Таким же был и знаменитый мессэр Бенвенуто — всесторонне образованный человек, ваятель и золотых дел мастер, музыкант, писатель, отчаянный храбрец, ненасытный любовник, опаснейший дуэлянт и убийца. Он просидел на тюремной цепи двадцать лет и написал свои жизнерадостные «Воспоминания» — единственные в мировой литературе воспоминания узника, звучащие как бурный и торжествующий гимн радости бытия.

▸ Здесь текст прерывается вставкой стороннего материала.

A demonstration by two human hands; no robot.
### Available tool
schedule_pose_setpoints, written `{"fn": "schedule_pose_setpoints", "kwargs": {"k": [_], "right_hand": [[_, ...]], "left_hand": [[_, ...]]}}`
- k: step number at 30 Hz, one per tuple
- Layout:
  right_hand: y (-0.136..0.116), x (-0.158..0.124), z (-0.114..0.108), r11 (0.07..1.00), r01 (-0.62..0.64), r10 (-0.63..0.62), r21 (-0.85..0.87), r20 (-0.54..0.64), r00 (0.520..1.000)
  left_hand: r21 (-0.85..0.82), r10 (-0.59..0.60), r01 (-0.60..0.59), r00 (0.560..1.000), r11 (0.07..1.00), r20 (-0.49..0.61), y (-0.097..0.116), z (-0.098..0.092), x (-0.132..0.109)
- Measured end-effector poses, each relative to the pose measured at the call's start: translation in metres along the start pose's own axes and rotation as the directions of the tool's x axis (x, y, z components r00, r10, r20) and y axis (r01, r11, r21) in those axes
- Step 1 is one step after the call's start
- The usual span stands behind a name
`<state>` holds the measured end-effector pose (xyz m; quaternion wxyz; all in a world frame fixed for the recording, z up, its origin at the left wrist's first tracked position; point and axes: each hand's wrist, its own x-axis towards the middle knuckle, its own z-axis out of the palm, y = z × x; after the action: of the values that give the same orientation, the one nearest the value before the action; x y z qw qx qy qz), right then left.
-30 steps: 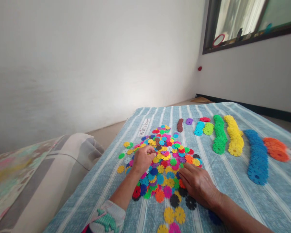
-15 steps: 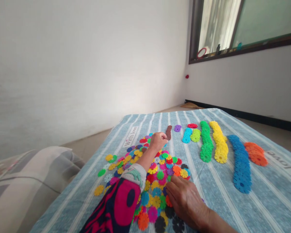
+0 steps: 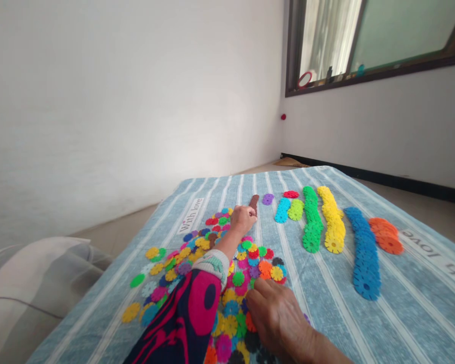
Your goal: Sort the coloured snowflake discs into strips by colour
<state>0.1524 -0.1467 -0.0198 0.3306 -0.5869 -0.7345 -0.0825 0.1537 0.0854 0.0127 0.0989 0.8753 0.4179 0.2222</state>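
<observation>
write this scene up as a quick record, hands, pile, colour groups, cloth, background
loose pile: mixed colours, overlapping
left grip: fingers bunched at the near end of the brown discs; contents hidden
right grip: curled over the pile's near right side
other groups: purple discs, red discs, light blue discs, lime discs, green discs, yellow discs, blue discs, orange discs
cloth: blue, white stripes, "With love" printed
background: window, white wall

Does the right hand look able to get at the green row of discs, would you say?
Probably yes: only striped cloth shows between the right hand and the green row, and the left arm lies off that path.
</observation>
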Motion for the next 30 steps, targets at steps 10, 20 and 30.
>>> {"fn": "schedule_pose_setpoints", "kwargs": {"k": [10, 20, 30], "right_hand": [[0.000, -0.001, 0.000, 1.000, -0.004, 0.004, 0.002, 0.031, 0.999], [0.000, -0.001, -0.006, 1.000, -0.009, 0.007, 0.025, 0.061, 0.998], [0.002, -0.006, -0.002, 1.000, -0.009, 0.006, 0.027, 0.079, 0.997]], "left_hand": [[0.146, -0.050, 0.058, 0.997, 0.988, -0.058, -0.012, -0.013, -0.009], [0.200, -0.065, 0.054, 0.997, 0.978, 0.049, -0.009, -0.020, -0.032], [0.237, -0.044, 0.025, 0.996, 0.971, 0.077, -0.025, -0.036, -0.064]]}}
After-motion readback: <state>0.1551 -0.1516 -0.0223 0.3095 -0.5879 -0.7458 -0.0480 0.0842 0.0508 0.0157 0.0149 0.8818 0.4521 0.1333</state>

Все доброе и злое, что в обычной душе развивается лишь вялыми ростками, у этих людей распустилось фантастическим цветом: страстные искатели красоты, они, не боясь смерти, любили жизнь, и в этом было их подлинное величие.

Мессэр Бенвенуто, с улыбкой играя эфесом шпаги, между тем говорил:

— Все, что случилось с тобой, ты понял как несчастье. Стыдись! Миллионы людей рождаются в слепой темноте, в ней живут и умирают. И самое страшное в таком прозябании — найти свое маленькое счастье. Это дешевый уют, сомнительная сытость и «величайшее благо!» — безопасность. Они годами строят свою хижину, чтобы в конце концов повесить на чердаке копченую свиную ногу — предел их мечтаний. Вот тогда их возможная цель достигнута — прозябание обеспечено, остается лишь досадная тревога — не украдут ли злые воры с чердака это сокровище…

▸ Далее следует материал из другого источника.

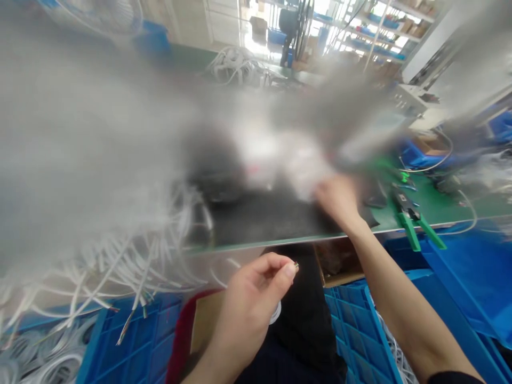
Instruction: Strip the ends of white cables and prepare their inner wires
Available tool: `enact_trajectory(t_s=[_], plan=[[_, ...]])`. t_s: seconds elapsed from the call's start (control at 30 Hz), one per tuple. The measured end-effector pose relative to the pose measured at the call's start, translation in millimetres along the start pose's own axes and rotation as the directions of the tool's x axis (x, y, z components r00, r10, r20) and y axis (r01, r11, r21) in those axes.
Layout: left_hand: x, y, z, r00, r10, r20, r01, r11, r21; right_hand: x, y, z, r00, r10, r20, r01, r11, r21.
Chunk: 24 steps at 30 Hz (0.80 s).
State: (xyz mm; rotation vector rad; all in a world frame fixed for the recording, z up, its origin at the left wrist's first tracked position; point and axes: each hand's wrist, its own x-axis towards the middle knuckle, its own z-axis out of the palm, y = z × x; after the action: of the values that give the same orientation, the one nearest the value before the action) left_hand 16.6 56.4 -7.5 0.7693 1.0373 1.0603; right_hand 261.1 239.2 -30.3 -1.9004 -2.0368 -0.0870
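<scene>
My left hand is in front of the table edge, thumb and forefinger pinched together. A tiny wire tip sticks out between them, and a piece of white cable shows below the palm. My right hand reaches over the table to a blurred white pile on the black mat. Blur hides its fingertips, so whether they hold anything cannot be made out. To the right of it, a green-handled crimping tool lies at the table's edge.
White cables with stripped ends hang over the table edge at left. Blue crates stand below, with coiled cables beside them. At right are a blue bin and a blue tray. Much of the upper view is smeared.
</scene>
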Motion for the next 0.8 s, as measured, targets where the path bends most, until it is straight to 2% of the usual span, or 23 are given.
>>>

Всю твою жизнь я вел тебя по иному пути. Ты не построил хижины. Ты шел вперед недосягаемым и очарованным. Я показал тебе великолепие сего мира и щедро одарил возможностями — научил любить красоту, осчастливил радостью творчества, поднял до высоты идейных страстей. Ты так много видел, так много знаешь, так много чувствовал. И что же? Ты изменял мне, по крайней мере, в желании. Утомленный и измученный трудностями моего пути, ты не раз поворачивался назад и с завистью глядел на прочную и спокойную хижину соседа. Твоя рука уже тянулась к свиной ноге, и я едва успевал вкладывать в нее цветы и шпагу. Ты прожил неразумную жизнь — короткую, тревожную и опасную, но она была безмерно ярка, как всё твое прекрасное и страшное время. Ее крупицы могли бы украсить прозябание десятка других жизней. Ты — дитя своего века, счастливец! Так что же, ты хочешь изменить мне теперь?

Перед тобой луна всходит над Хоггаром, ты — рядом с шелковым шатром Тэллюа. Вокруг тебя чудеса, недоступные миллионам. Ты — избранный! Радуйся: твоя жизнь была красивым раскрытием самого себя, и пусть такой же будет твоя смерть. Умереть — это значит испугаться смерти! Все прочные хижины населены мертвецами, а ты — бессмертен, потому что у тебя ничего нет кроме свободы и красоты. Ты ли не бесстрашный боец, неутомимый искатель и ненасытный любовник? Ты позавидовал своим друзьям, оставшимся дома? Они в этот час спокойно спят в своих удобных постелях за надежно запертыми дверьми. Ты можешь унизиться до идеалов Дерюги, для которого сокровище Ранавалоны — лишь золотой ключ в серое царство посредственности?

Я не хочу для тебя ни долгой, ни спокойной жизни, но только короткий и обреченный рассвет. В эти годы разрушения всех прочных хижин ты пройдешь по дороге к Недосягаемому с непокрытой головой и потому совершенно не доступный для могущества бури. Нет у тебя свиной ноги, которую можно отнять, и ты ее не прижмешь к груди в предсмертный миг, как жалкие миллионы других. Вот потому, умирая, ты не умрешь: твой дух в красоте, а красота бессмертна!

Истерзанный, связанный, с кляпом во рту и петлей на шее ты подлинно свободен, и то, что ожидает тебя — лишь радость жизни, самый высокий взлет избранного счастливца!

Подними голову и открой глаза! Смотри — вот луна всходит над Хоггаром, может быть, освещая последние минуты твоего торжества!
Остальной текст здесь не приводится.